■ **Exercise description**
Take the lines from the beginning of the data below through the line holding "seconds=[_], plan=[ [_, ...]" and return exactly those.

======== Data shown ========

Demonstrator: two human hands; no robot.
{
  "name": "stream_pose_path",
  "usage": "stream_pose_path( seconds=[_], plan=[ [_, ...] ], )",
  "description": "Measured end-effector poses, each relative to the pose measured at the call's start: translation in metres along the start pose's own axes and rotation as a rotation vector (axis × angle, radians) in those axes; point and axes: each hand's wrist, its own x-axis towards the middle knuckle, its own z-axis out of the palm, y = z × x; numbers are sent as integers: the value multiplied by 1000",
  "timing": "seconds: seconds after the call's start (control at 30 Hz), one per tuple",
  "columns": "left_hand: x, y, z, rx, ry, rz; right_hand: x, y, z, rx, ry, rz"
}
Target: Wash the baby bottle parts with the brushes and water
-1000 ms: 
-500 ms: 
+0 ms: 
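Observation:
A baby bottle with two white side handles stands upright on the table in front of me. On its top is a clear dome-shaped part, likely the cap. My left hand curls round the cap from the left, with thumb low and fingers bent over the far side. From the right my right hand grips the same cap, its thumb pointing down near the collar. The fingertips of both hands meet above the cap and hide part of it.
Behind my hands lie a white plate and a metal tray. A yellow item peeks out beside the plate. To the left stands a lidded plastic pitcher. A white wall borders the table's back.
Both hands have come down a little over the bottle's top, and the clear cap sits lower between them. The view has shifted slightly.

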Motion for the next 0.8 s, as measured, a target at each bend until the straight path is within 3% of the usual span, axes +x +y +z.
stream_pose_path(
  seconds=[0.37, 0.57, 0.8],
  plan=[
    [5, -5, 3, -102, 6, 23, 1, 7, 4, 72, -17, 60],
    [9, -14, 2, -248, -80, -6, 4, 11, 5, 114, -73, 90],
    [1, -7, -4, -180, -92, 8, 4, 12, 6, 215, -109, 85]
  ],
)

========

■ **Your solution**
Demonstrator: two human hands; no robot.
{
  "name": "stream_pose_path",
  "usage": "stream_pose_path( seconds=[_], plan=[ [_, ...] ], )",

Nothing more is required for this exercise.